#### TRY IT
Those lines of the following listing which contain the string "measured" should be returned.

--- START ---

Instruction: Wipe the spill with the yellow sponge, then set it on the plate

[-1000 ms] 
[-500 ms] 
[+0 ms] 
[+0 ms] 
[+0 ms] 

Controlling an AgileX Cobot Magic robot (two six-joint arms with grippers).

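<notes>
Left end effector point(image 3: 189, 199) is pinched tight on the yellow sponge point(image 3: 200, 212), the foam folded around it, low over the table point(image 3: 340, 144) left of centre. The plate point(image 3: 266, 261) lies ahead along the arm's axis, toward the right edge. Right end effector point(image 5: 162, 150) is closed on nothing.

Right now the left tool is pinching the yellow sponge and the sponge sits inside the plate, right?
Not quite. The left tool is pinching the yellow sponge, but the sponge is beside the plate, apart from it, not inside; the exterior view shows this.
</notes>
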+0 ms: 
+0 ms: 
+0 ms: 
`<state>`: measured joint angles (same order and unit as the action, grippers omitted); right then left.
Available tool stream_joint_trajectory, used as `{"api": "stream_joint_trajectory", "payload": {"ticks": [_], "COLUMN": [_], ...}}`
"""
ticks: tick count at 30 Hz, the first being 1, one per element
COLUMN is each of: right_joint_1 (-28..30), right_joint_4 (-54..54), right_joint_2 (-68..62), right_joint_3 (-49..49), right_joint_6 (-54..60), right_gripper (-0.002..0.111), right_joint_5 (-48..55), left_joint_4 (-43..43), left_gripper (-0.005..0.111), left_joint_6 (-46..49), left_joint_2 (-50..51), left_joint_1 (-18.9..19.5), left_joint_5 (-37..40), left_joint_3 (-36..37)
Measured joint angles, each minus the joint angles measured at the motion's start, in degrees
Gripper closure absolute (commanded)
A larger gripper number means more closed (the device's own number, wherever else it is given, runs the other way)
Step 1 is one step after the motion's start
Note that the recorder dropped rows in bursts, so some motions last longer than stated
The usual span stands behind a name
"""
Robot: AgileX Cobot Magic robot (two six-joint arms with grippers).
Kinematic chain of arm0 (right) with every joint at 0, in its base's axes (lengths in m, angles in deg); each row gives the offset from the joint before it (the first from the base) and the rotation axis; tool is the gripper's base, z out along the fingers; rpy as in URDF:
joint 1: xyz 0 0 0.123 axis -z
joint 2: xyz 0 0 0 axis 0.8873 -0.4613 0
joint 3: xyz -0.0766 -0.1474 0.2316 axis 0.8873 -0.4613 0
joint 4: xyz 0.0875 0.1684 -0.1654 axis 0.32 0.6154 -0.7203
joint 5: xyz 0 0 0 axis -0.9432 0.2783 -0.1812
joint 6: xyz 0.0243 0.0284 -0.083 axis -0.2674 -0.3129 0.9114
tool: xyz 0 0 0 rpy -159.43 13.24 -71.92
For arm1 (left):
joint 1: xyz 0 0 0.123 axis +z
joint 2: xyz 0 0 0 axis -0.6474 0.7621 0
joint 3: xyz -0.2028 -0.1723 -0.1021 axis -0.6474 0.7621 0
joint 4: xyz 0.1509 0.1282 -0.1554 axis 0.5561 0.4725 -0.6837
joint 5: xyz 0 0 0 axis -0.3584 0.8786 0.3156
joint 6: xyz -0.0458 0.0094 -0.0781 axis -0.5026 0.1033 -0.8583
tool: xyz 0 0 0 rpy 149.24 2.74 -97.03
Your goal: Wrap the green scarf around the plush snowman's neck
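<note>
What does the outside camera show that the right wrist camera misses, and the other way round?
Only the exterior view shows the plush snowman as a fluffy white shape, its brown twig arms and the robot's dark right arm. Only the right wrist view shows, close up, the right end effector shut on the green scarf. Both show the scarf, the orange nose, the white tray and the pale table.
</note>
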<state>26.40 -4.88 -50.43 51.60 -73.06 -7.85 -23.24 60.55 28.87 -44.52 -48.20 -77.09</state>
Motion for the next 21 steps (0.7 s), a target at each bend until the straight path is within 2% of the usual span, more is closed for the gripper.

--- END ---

#### SOLUTION FOR THIS TASK
`<state>`: measured joint angles (same order and unit as the action, grippers omitted); right then left.
Measured joint angles, each minus the joint angles measured at the motion's start, in degrees

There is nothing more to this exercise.